## What the task asks
Go through the entries below and print, exactly, the lines starting at the one with "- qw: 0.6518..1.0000" and ending at the one with "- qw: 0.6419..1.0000", keeping both ends and no others.

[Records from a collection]
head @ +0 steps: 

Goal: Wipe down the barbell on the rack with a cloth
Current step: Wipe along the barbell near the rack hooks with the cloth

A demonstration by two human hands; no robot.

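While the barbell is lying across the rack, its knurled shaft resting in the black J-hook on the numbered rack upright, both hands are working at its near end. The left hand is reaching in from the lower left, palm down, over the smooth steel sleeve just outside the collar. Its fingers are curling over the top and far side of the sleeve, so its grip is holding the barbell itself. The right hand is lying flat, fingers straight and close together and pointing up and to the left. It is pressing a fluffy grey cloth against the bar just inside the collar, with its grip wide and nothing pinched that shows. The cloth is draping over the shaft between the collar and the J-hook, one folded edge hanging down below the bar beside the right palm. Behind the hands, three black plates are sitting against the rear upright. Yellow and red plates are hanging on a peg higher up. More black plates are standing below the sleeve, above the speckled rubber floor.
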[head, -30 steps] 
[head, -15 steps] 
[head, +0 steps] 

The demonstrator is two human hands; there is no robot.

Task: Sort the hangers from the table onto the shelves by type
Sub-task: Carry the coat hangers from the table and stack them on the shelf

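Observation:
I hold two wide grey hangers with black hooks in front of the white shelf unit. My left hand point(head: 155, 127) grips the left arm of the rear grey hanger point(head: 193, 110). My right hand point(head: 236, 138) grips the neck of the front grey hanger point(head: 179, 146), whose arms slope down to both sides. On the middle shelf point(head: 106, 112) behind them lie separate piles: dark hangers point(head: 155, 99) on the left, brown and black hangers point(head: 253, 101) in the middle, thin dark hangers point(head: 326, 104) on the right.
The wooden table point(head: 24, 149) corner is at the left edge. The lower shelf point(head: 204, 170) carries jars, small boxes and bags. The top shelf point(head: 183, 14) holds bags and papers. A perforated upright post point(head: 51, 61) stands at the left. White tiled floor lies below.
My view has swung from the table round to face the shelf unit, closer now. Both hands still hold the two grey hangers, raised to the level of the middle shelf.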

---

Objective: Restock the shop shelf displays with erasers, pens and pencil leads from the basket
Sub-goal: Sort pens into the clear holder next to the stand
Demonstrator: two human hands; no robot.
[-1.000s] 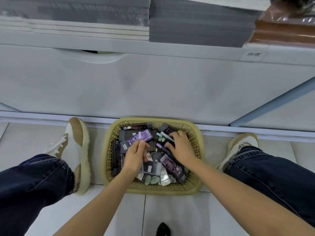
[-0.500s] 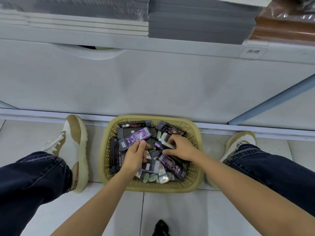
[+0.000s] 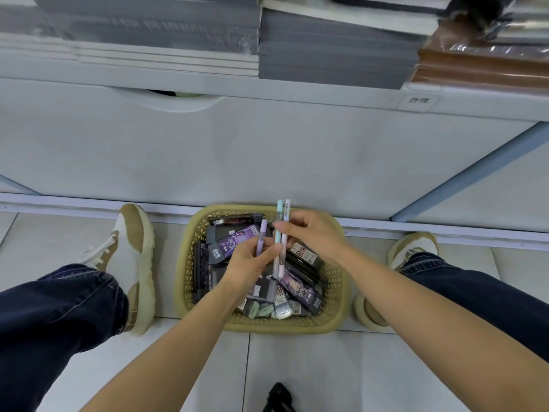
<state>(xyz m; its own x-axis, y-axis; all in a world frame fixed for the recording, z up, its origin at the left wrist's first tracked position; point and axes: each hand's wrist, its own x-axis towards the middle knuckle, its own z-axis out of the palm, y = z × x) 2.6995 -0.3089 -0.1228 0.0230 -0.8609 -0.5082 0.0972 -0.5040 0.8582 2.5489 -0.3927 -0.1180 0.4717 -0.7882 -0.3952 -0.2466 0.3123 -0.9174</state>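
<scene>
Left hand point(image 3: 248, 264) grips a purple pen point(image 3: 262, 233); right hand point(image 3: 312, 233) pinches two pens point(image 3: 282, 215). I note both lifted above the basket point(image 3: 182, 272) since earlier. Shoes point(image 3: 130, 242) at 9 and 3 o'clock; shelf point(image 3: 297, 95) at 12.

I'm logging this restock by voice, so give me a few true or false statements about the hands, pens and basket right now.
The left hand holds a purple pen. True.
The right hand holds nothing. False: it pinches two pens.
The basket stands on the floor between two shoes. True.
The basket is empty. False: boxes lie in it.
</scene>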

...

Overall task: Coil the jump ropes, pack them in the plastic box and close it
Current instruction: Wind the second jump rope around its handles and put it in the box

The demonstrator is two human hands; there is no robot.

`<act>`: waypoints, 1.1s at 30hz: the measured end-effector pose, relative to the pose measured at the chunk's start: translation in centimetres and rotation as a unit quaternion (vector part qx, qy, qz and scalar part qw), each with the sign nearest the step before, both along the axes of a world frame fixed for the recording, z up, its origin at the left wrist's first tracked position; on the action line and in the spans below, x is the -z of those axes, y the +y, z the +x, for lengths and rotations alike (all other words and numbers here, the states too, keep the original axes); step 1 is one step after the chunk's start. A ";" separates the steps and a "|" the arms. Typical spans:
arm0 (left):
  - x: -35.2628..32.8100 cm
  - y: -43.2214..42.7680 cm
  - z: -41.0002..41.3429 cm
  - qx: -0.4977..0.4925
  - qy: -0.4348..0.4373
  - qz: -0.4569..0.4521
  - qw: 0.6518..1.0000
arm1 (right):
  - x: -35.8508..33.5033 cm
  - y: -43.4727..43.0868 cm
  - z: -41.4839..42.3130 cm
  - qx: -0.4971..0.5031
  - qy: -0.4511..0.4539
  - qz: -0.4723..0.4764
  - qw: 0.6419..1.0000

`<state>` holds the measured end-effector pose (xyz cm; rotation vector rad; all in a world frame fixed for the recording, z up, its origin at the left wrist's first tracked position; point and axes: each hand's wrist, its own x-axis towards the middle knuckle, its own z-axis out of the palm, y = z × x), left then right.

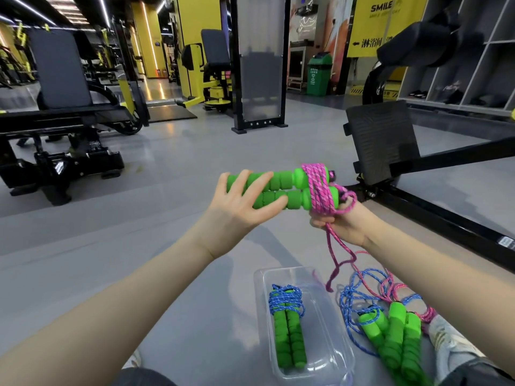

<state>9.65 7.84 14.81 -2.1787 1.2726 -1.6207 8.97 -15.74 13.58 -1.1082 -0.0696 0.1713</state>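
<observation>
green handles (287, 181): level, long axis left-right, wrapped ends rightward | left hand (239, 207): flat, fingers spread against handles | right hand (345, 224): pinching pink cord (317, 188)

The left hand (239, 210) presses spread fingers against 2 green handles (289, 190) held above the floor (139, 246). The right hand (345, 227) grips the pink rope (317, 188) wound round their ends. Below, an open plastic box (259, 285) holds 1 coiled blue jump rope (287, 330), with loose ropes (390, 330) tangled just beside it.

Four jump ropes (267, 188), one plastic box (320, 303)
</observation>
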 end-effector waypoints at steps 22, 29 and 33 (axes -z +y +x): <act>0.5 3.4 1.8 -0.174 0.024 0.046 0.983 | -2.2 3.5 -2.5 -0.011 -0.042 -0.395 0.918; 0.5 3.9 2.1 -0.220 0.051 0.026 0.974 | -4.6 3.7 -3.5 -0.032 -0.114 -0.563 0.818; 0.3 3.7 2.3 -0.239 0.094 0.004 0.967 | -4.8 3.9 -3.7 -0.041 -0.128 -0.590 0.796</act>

## Result of the exercise
  - qw: 0.6518..1.0000
arm1 (right):
  - x: -35.8508..33.5033 cm
  - y: -43.4727..43.0868 cm
  - z: -41.4839..42.3130 cm
  - qx: -0.4971..0.5031
  - qy: -0.4511..0.4539
  - qz: -0.4723..0.4764
  - qw: 0.6419..1.0000

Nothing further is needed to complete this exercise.